--- AIM OF THE TASK ---
Apart from the pictures, which must be omitted, restate the data exactly.

....

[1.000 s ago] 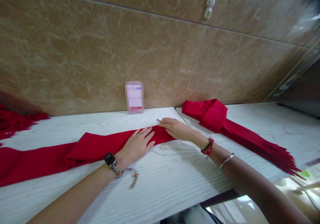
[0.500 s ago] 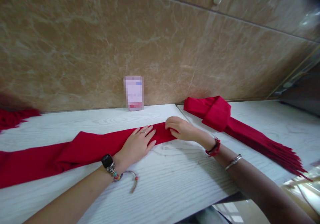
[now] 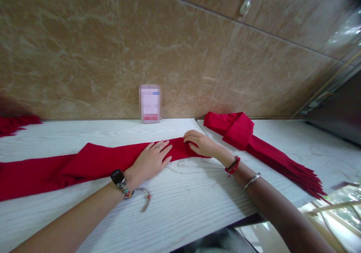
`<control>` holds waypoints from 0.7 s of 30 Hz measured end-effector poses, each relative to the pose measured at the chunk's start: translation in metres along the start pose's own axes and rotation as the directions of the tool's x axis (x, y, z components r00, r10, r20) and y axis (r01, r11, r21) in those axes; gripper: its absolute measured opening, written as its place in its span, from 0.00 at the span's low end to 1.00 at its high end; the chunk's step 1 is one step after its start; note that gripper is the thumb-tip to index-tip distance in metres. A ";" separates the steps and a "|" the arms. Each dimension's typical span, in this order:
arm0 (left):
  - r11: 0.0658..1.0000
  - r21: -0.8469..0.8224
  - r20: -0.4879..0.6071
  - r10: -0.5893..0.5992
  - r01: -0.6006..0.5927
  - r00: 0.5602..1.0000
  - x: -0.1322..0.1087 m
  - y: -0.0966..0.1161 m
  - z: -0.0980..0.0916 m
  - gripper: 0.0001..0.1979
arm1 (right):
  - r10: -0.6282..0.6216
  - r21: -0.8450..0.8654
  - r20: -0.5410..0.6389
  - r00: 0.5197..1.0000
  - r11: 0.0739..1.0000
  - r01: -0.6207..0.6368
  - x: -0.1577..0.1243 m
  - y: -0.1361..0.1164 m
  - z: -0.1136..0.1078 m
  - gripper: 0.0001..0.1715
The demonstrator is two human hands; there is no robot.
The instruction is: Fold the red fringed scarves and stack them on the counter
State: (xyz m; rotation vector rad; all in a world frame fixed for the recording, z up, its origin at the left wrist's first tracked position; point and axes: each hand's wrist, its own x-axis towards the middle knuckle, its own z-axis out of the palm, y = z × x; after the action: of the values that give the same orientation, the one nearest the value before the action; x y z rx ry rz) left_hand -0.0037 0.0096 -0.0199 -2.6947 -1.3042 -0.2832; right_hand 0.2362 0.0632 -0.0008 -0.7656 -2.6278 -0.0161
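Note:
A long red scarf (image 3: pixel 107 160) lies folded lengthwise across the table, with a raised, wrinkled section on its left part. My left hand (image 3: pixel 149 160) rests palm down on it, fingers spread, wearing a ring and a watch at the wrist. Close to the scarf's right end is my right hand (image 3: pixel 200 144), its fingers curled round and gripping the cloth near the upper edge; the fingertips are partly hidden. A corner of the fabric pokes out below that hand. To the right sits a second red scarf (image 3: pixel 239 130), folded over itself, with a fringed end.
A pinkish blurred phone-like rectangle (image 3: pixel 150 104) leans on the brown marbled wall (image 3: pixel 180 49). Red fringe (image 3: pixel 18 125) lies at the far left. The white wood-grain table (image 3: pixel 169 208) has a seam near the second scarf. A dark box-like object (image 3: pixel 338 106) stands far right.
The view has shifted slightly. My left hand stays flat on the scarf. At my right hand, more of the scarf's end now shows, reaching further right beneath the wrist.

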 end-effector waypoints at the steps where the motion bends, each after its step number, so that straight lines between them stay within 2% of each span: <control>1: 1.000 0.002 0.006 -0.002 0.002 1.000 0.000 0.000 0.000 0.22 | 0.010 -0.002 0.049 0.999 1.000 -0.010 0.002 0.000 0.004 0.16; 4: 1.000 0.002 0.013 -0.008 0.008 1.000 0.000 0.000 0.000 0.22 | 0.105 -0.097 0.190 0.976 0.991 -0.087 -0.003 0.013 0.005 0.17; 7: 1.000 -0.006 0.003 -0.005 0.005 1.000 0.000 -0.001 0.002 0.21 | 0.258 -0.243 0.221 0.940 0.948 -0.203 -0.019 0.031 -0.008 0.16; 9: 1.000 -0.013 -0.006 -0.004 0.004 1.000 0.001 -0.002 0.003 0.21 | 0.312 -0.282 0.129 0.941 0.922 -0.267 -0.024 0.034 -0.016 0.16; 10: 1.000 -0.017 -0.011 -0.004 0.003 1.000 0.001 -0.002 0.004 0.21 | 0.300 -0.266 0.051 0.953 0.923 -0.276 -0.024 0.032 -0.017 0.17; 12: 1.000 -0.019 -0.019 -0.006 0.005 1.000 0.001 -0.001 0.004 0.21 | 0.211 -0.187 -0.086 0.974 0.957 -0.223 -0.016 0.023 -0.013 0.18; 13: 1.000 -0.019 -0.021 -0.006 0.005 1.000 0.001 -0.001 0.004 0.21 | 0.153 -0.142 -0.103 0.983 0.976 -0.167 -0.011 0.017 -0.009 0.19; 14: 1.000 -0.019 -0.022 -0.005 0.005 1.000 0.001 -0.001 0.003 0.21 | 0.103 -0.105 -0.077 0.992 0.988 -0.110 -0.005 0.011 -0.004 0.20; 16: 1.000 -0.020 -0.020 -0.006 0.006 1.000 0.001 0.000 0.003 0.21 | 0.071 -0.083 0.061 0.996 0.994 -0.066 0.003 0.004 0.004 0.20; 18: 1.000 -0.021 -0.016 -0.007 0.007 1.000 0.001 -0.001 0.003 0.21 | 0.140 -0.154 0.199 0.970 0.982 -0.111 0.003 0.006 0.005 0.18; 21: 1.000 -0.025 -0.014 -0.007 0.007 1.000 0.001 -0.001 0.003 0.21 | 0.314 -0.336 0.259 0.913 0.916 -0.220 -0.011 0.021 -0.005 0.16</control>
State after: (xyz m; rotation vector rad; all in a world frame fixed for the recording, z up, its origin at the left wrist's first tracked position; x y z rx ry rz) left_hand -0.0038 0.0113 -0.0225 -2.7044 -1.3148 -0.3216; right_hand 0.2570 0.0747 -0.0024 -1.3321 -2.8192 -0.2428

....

--- EXERCISE SOLUTION ---
[1.000 s ago] 
[0.500 s ago] 
[now] 
`<control>` holds waypoints from 0.7 s of 30 Hz measured end-effector poses, each relative to the pose measured at the chunk's start: translation in metres along the start pose's own axes and rotation as the directions of the tool's x axis (x, y, z components r00, r10, r20) and y axis (r01, r11, r21) in those axes; gripper: its absolute measured opening, written as its place in its span, from 0.00 at the span's low end to 1.00 at its high end; the chunk's step 1 is one step after its start; note that gripper is the thumb-tip to index-tip distance in metres. A ";" separates the steps and a "|" the arms. Each dimension's typical span, in this order:
arm0 (left):
  - r11: 0.0658..1.0000
  - r21: -0.8469..0.8224
  - r20: -0.4879..0.6071
  - r10: -0.5893..0.5992
  - r01: -0.6006..0.5927
  - r00: 0.5602..1.0000
  - x: -0.1322..0.1087 m
  - y: -0.0966..0.1161 m
  - z: -0.0980..0.0916 m
  - gripper: 0.0001..0.1979
arm1 (right):
  - r10: -0.6282..0.6216
  - r21: -0.8450..0.8654
  - r20: -0.5410..0.6389
  - r00: 0.5197..1.0000
  - r11: 0.0739..1.0000
  - r01: -0.6207..0.6368
  - x: -0.1577..0.1243 m
  - y: -0.1361..0.1164 m
  - z: -0.1136..0.1078 m
  - gripper: 0.0001..0.1715
The demonstrator is two human hands; there is no robot.
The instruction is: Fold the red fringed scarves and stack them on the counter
State: (xyz m; rotation vector rad; all in a world frame fixed for the recording, z up, its origin at the left wrist's first tracked position; point and axes: each hand's wrist, its own x-axis towards the middle knuckle, its own z-axis out of the palm, y = z × x; after the action: of the values that give the same orientation, the one nearest the value before the action; x y z rx ry rz) left_hand -0.0037 0.0096 -0.0199 -2.6947 -1.3042 -0.2832; right_hand 0.2362 0.0632 -0.0008 -0.7656 -2.6278 -0.0161
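Note:
A long red scarf (image 3: pixel 107 160) lies folded lengthwise across the table, with a raised, wrinkled section on its left part. My left hand (image 3: pixel 149 160) rests palm down on it, fingers spread, wearing a ring and a watch at the wrist. Close to the scarf's right end is my right hand (image 3: pixel 200 144), its fingers curled round and gripping the cloth near the upper edge; the fingertips are partly hidden. A corner of the fabric pokes out below that hand. To the right sits a second red scarf (image 3: pixel 239 130), folded over itself, with a fringed end.
A pinkish blurred phone-like rectangle (image 3: pixel 150 104) leans on the brown marbled wall (image 3: pixel 180 49). Red fringe (image 3: pixel 18 125) lies at the far left. The white wood-grain table (image 3: pixel 169 208) has a seam near the second scarf. A dark box-like object (image 3: pixel 338 106) stands far right.
The view has shifted slightly. My left hand stays flat on the scarf. At my right hand, more of the scarf's end now shows, reaching further right beneath the wrist.
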
 end-effector waypoints at the steps where the motion bends, each after its step number, so that straight lines between them stay within 2% of each span: <control>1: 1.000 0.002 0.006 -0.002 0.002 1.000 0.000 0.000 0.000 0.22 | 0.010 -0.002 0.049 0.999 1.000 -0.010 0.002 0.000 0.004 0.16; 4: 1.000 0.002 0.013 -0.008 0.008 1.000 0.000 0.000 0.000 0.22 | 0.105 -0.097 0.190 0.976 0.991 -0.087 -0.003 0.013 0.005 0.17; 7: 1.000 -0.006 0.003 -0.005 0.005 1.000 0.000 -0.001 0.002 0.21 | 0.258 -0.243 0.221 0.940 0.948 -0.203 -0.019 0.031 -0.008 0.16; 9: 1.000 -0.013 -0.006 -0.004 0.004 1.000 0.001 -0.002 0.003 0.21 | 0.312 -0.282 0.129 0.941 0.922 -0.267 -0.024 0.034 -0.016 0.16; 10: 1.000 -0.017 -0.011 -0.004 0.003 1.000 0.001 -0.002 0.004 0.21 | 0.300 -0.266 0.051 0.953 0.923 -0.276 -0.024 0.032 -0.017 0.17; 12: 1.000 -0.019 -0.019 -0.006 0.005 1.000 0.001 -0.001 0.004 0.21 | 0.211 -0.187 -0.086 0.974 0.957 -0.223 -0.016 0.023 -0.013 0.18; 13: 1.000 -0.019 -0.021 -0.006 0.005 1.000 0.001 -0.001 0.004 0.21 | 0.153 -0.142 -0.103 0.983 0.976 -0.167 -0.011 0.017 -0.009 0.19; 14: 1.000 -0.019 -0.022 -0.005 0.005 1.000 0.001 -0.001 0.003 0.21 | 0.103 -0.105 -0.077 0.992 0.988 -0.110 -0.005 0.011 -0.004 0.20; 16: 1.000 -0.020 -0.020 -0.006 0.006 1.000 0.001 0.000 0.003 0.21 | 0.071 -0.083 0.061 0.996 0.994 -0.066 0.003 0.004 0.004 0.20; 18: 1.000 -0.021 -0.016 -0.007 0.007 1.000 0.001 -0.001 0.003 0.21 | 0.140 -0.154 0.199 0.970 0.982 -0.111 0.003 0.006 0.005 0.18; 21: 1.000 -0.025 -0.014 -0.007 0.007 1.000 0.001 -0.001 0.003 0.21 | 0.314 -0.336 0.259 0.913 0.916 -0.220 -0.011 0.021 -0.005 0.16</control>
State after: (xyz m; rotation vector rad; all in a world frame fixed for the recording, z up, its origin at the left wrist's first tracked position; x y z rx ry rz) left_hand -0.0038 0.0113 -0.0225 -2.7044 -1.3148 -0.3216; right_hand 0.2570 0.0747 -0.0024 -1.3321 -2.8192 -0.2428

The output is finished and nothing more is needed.